Exercise material START

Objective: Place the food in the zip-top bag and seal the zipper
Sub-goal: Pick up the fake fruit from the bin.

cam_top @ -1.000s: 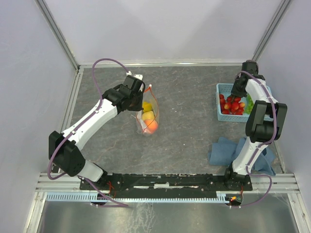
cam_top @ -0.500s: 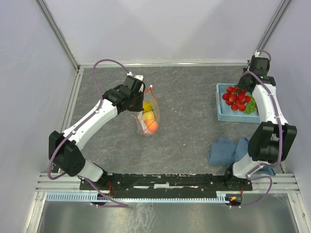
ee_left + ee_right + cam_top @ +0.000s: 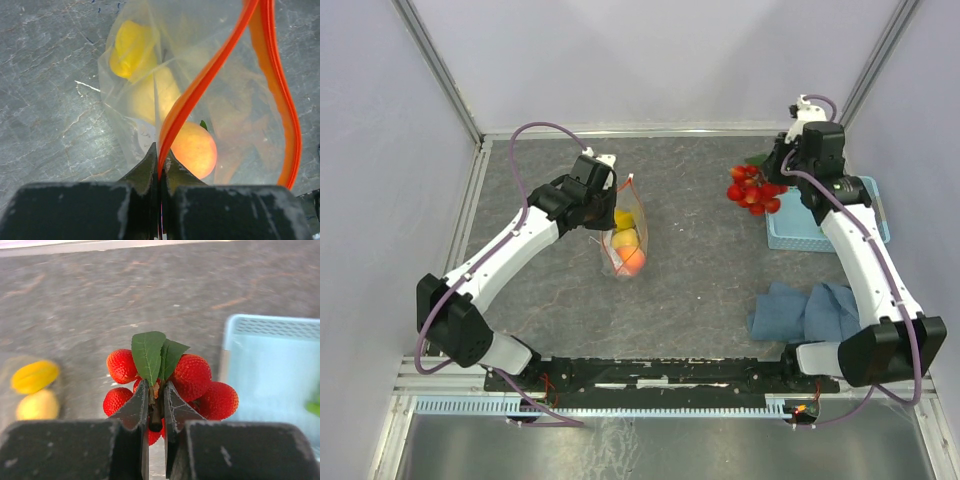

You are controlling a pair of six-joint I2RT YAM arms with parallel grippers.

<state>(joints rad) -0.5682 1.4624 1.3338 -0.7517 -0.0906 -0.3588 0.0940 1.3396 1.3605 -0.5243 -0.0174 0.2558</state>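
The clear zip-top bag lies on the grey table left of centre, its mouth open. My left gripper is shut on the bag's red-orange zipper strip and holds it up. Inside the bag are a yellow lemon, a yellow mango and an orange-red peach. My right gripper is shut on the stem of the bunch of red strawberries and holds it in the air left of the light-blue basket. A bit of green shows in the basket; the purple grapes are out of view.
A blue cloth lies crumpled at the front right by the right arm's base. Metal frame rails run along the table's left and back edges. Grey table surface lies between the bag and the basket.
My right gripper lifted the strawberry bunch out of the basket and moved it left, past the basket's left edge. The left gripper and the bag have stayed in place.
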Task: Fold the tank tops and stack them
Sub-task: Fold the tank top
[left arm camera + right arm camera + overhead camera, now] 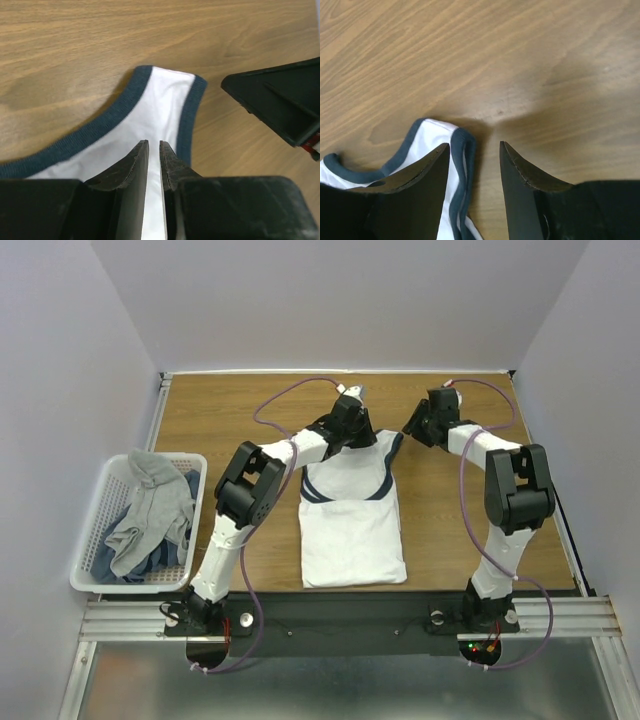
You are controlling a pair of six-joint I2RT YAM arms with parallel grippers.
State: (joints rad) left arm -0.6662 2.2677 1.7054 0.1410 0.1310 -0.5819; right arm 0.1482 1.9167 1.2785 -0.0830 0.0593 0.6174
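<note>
Left gripper (154,145) hangs low over the white tank top (350,530) at its far left strap (165,95), its jaws drawn narrow with only a slim slit between them. White cloth shows through that slit, but I cannot tell whether the fingers pinch the fabric or merely sit above it. Right gripper (475,145) is just beside the other strap (432,132), jaws standing apart. Its left finger lies over the navy-edged strap end and its right finger over bare wood, and it holds nothing. The white tank top lies flat in the middle of the table (230,410), hem toward the near edge and both navy-trimmed straps pointing to the far edge. The strap end under the right gripper is slightly curled and rumpled. At the table's left edge stands a white lattice basket (95,515) with grey tank tops (155,505) heaped loosely inside it, well apart from both grippers.
</note>
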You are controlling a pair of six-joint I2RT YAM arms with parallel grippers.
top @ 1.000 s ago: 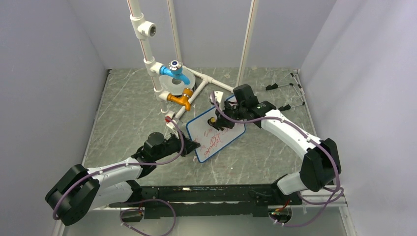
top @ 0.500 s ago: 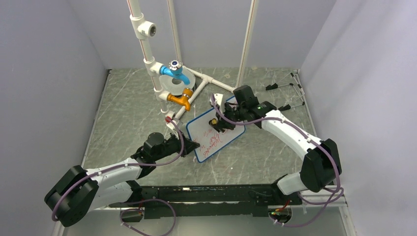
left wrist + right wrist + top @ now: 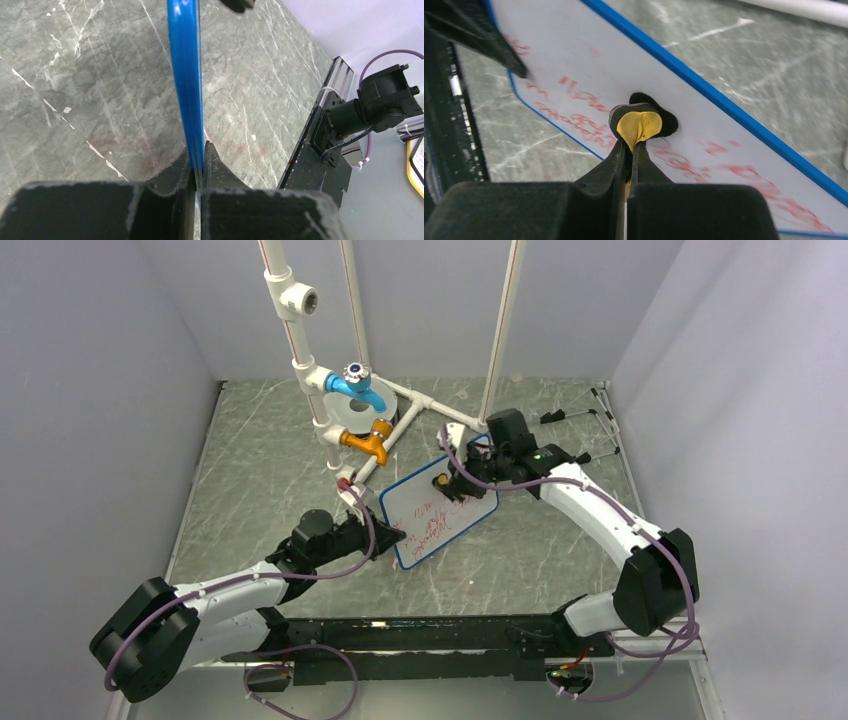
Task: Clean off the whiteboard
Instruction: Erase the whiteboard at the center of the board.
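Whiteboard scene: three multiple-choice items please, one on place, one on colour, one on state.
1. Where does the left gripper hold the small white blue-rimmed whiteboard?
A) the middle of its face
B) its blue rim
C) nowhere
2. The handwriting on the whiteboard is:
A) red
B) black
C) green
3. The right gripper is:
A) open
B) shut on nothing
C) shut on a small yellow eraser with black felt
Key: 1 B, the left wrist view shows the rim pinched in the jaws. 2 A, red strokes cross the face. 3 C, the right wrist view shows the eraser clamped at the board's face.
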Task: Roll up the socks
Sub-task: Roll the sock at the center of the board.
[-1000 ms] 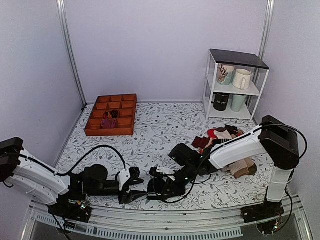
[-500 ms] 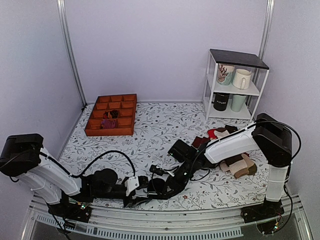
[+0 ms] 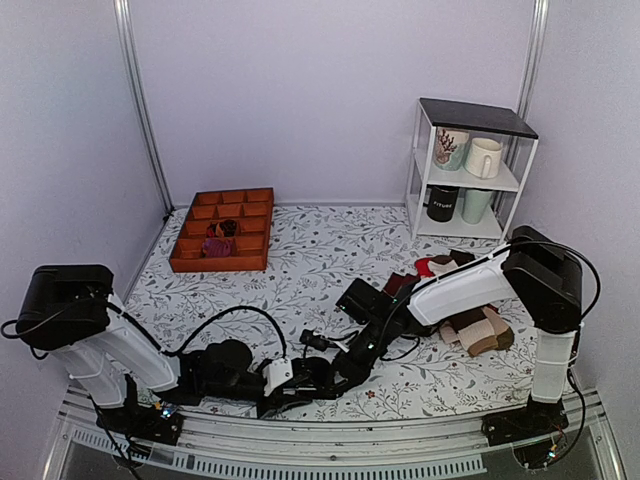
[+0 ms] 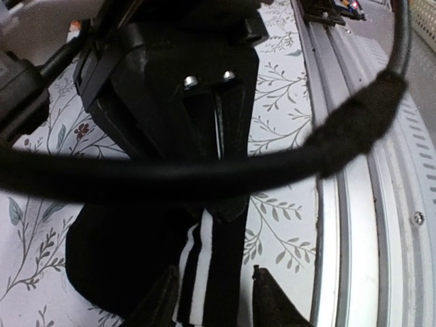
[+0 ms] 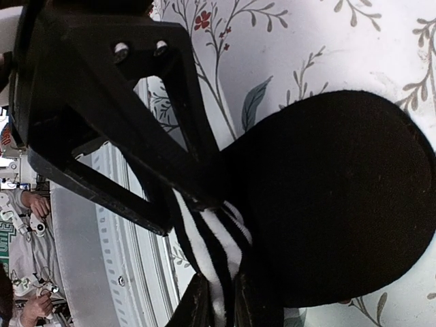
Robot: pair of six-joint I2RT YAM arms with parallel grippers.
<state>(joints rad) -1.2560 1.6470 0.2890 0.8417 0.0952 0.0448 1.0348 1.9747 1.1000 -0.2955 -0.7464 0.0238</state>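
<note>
The socks (image 4: 116, 266) are lying flat at the near edge of the table (image 3: 300, 250), a little left of its middle, just beside the silver rail (image 4: 381, 204) that is running along that edge. From above they are showing only as a dark patch, so that view is giving the layout and little else.

The left wrist camera is showing what the overhead one cannot. The left gripper (image 4: 214, 303) is standing partly open, its two fingertips (image 4: 271, 300) sitting either side of the striped end. Bare table is showing between the rail-side fingertip and the fabric. Two white stripes are countable there. One black cable (image 4: 354, 133) is crossing that view in front of the other arm's fingers.

The right wrist camera is adding the rounded black body of the socks spreading over the table's floral print. There the right gripper (image 5: 221, 306) is pinching the striped end between narrow fingers. Whether one sock or two are lying stacked, neither wrist view is telling.

Only the overhead view is taking in the rest:
- One orange tray (image 3: 220, 267) is sitting toward the far left corner, with dark red items (image 3: 218, 243) in its middle compartments.
- One white shelf (image 3: 475, 118) is standing in the far right corner, carrying four mugs (image 3: 483, 157), two on each level.
- One heap of mixed fabric pieces (image 3: 470, 325) is lying by the right edge
</note>
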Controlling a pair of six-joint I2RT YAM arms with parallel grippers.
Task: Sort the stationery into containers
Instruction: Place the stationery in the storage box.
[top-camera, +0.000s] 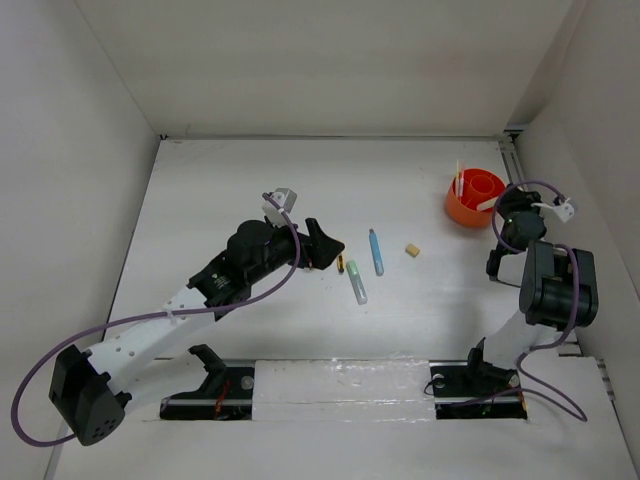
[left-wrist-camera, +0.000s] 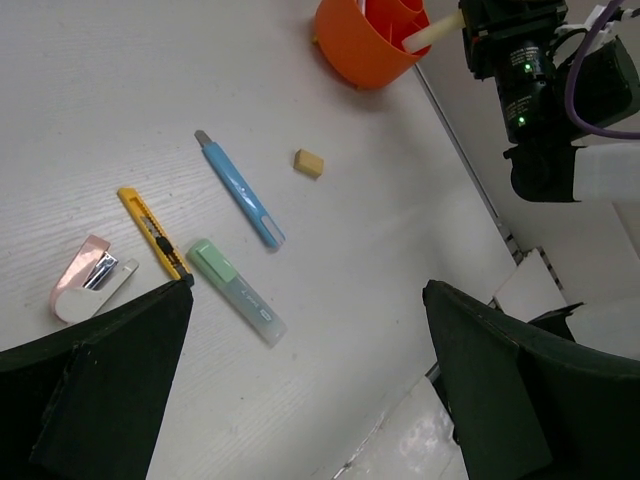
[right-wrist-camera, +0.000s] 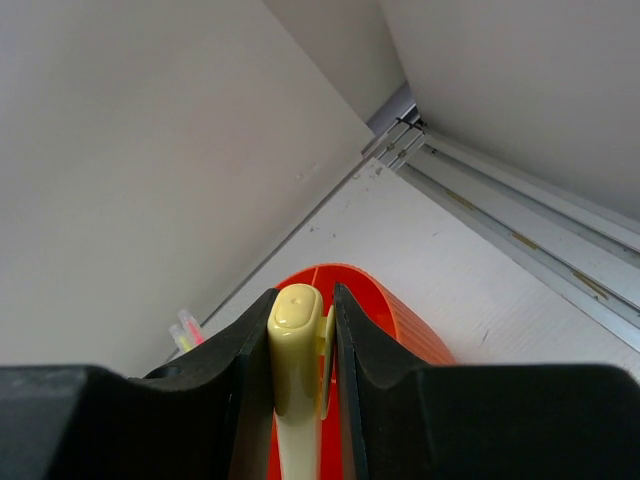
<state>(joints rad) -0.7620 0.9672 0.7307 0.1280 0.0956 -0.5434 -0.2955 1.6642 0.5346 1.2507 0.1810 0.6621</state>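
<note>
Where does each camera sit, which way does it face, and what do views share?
Top external: above and behind, looking down at the table; left arm and right arm show.
Left wrist: on the left arm, facing across the table toward the orange cup; open left claw frames the bottom.
Right wrist: on the right arm, facing the far corner over the cup; right claw shut on a pale yellow pen.
Shared: all three see the cup.

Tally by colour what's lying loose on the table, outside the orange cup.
blue pen: 1
pale green marker: 1
yellow-black cutter: 1
tan cube: 1
pink-white stapler: 1
Total: 5
</note>
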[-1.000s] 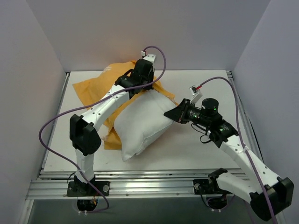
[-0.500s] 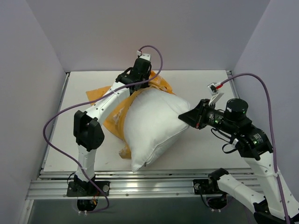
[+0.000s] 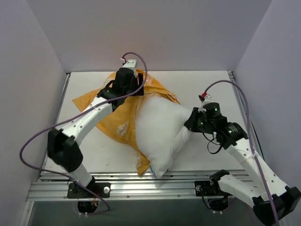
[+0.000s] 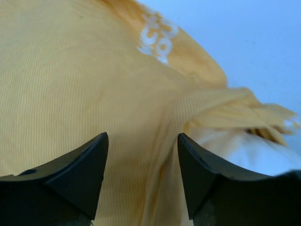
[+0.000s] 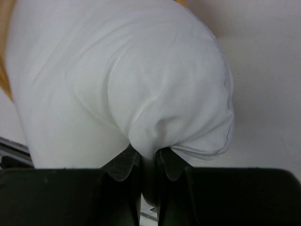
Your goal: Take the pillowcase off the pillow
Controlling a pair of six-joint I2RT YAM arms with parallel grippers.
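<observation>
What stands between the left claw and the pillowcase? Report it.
Nothing visible does. The left claw is open right at the pillowcase, with only its orange fabric in the gap and no other object between them. The pillow is pinched at one corner by the right claw.

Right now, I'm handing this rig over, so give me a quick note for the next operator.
Left gripper: open, jaws apart over the pillowcase.
Right gripper: shut on a corner of the pillow.
Done: most of the pillow lies bare.
To do: its far-left edge is lapped by orange fabric; pull the two fully apart.
</observation>
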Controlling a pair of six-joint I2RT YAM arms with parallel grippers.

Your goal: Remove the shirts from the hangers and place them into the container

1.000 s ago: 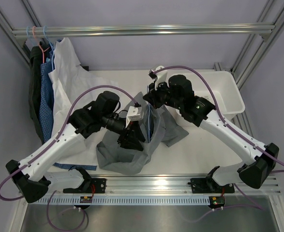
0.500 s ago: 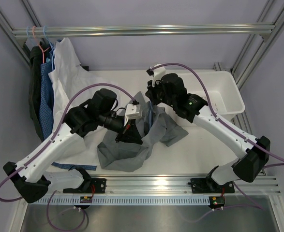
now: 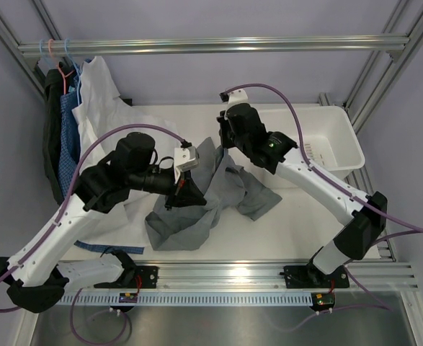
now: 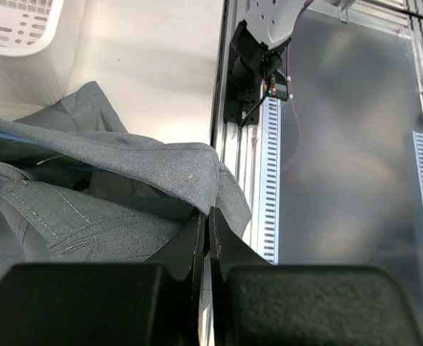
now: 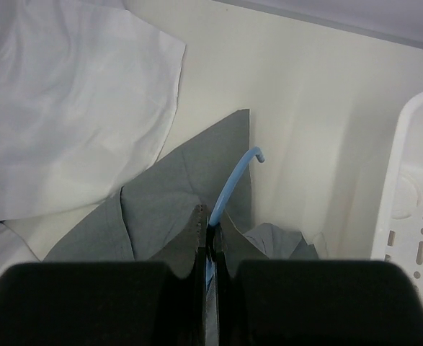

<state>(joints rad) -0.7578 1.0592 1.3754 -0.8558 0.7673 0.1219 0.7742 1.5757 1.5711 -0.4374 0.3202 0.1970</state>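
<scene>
**Left arm.** The tips of your left gripper (image 4: 207, 232) are pressed flat together. A fold of the grey shirt (image 4: 117, 169) is pinched at their very end, right at the cloth's hem. From the top view, this gripper sits on the left side of the crumpled shirt, which lies in a heap on the table (image 3: 297, 223) between the two arms.

**Right arm.** Your right gripper (image 5: 210, 241) is clenched on the thin wire of a light blue hanger (image 5: 229, 184). The wire rises from between the fingertips and ends in its hook just above a pointed flap of the grey shirt. The rest of the hanger is hidden under the cloth and the fingers.

**Surroundings.**
- The container (image 3: 348, 137) stands on the table's far right corner, apart from the grey shirt.
- A white shirt (image 3: 99, 108) drapes from the far left down onto the table.
- Beside it, a blue checked shirt (image 3: 68, 137) and a dark shirt (image 3: 52, 130) hang from the rail (image 3: 211, 45).
- You can see their hanger hooks (image 3: 65, 50) over the rail.
</scene>
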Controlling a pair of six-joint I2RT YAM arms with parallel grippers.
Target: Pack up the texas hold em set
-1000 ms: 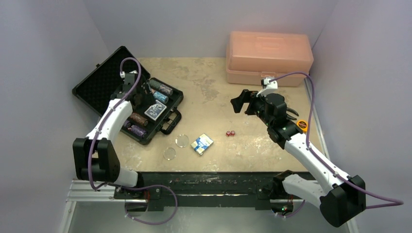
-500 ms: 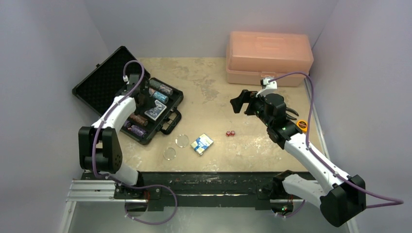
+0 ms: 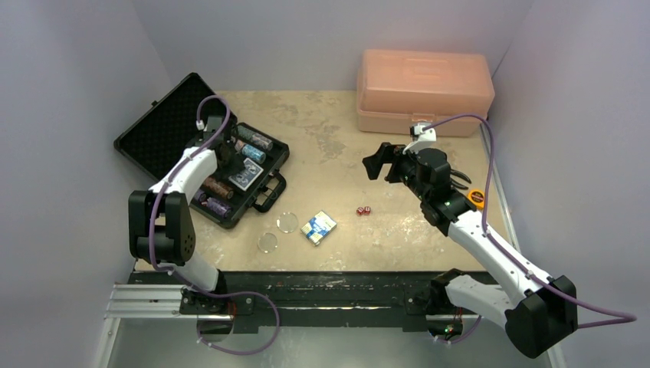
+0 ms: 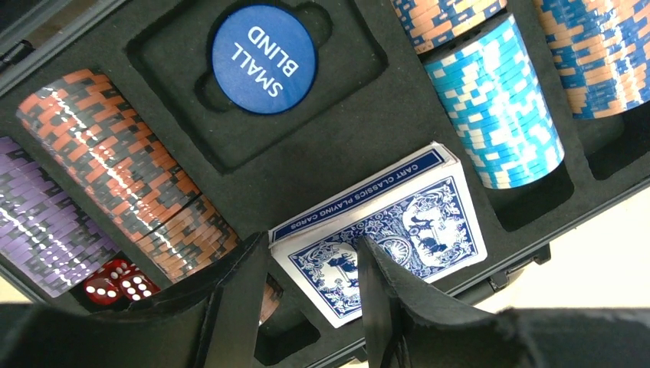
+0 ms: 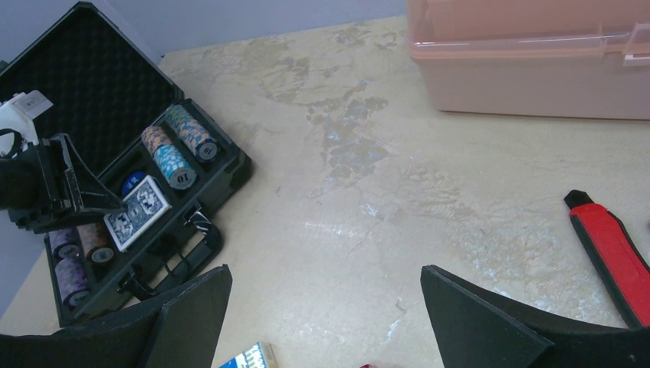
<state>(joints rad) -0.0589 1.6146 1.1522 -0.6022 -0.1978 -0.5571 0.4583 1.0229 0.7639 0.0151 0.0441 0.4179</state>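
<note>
The black briefcase lies open at the left, and rows of chips fill its foam tray. One blue card deck lies flat in its slot, with a blue "SMALL BLIND" disc and red dice nearby. My left gripper hovers just over that deck, its jaws partly apart with nothing between them. A second deck, two red dice and two clear discs lie on the table. My right gripper hangs wide open and empty above the table's middle.
A large pink plastic toolbox stands shut at the back right. Red-handled pliers lie on the table by the right arm. The case's handle sticks out toward the discs. Walls close in on the left, back and right.
My left gripper's jaws have narrowed over the deck in the case, and the left arm's elbow has swung in closer. The right arm has not moved.
</note>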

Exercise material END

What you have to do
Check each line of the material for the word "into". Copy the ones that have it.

Answer to this problem
Task: Sort the stationery into containers
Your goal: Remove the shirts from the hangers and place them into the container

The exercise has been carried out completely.